## WHAT YOU HAVE TO DO
Give back the whole listing verbatim, printing none of its pictures.
::::::
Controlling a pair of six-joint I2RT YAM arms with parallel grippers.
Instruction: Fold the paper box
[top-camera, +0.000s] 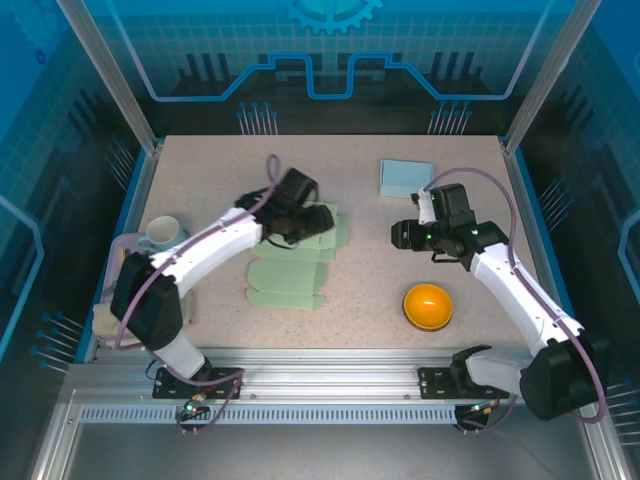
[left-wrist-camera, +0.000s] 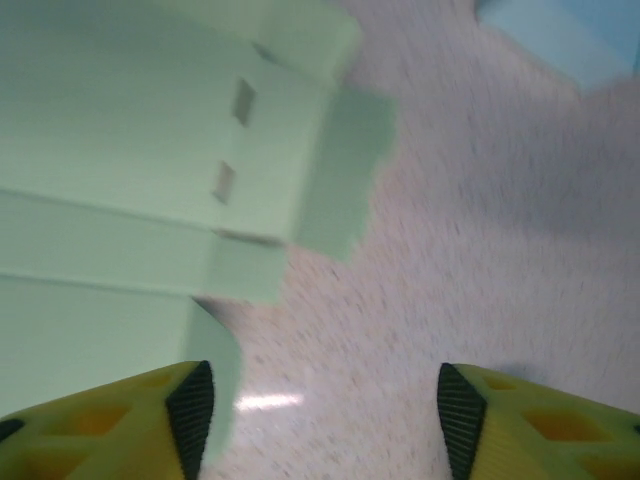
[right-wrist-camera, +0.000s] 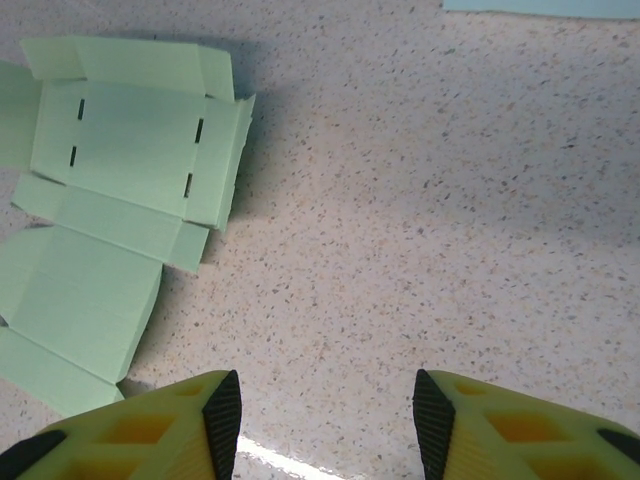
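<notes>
Nearest my arm bases, on the right, I see an orange bowl (top-camera: 427, 305) sitting alone on the speckled table (top-camera: 370, 290). Just beyond it and to the left, the paper box (top-camera: 290, 262) lies unfolded and flat, a pale green blank with its flaps spread out. My left gripper (top-camera: 305, 215) hangs over the far edge of that blank. From its wrist camera, the left gripper (left-wrist-camera: 318, 415) has its jaws well apart with only bare table between them, and a corner of the paper box (left-wrist-camera: 150, 150) reaches just beside one finger. My right gripper (top-camera: 400, 235) is well off to the right of the blank, over open tabletop. In its own view, the right gripper (right-wrist-camera: 327, 420) is parted and holds nothing, with the paper box (right-wrist-camera: 130, 140) up to the left. A cup (top-camera: 162, 233) stands at the left table edge. Farthest back on the right lies a light blue sheet (top-camera: 405, 178).
</notes>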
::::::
## RESULT OF THE EXERCISE
Controlling a pair of six-joint I2RT YAM arms with parallel grippers.
Instruction: Fold the paper box
[top-camera, +0.000s] 
[left-wrist-camera, +0.000s] 
[right-wrist-camera, +0.000s] 
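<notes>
Nearest my arm bases, on the right, I see an orange bowl (top-camera: 427, 305) sitting alone on the speckled table (top-camera: 370, 290). Just beyond it and to the left, the paper box (top-camera: 290, 262) lies unfolded and flat, a pale green blank with its flaps spread out. My left gripper (top-camera: 305, 215) hangs over the far edge of that blank. From its wrist camera, the left gripper (left-wrist-camera: 318, 415) has its jaws well apart with only bare table between them, and a corner of the paper box (left-wrist-camera: 150, 150) reaches just beside one finger. My right gripper (top-camera: 400, 235) is well off to the right of the blank, over open tabletop. In its own view, the right gripper (right-wrist-camera: 327, 420) is parted and holds nothing, with the paper box (right-wrist-camera: 130, 140) up to the left. A cup (top-camera: 162, 233) stands at the left table edge. Farthest back on the right lies a light blue sheet (top-camera: 405, 178).
</notes>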

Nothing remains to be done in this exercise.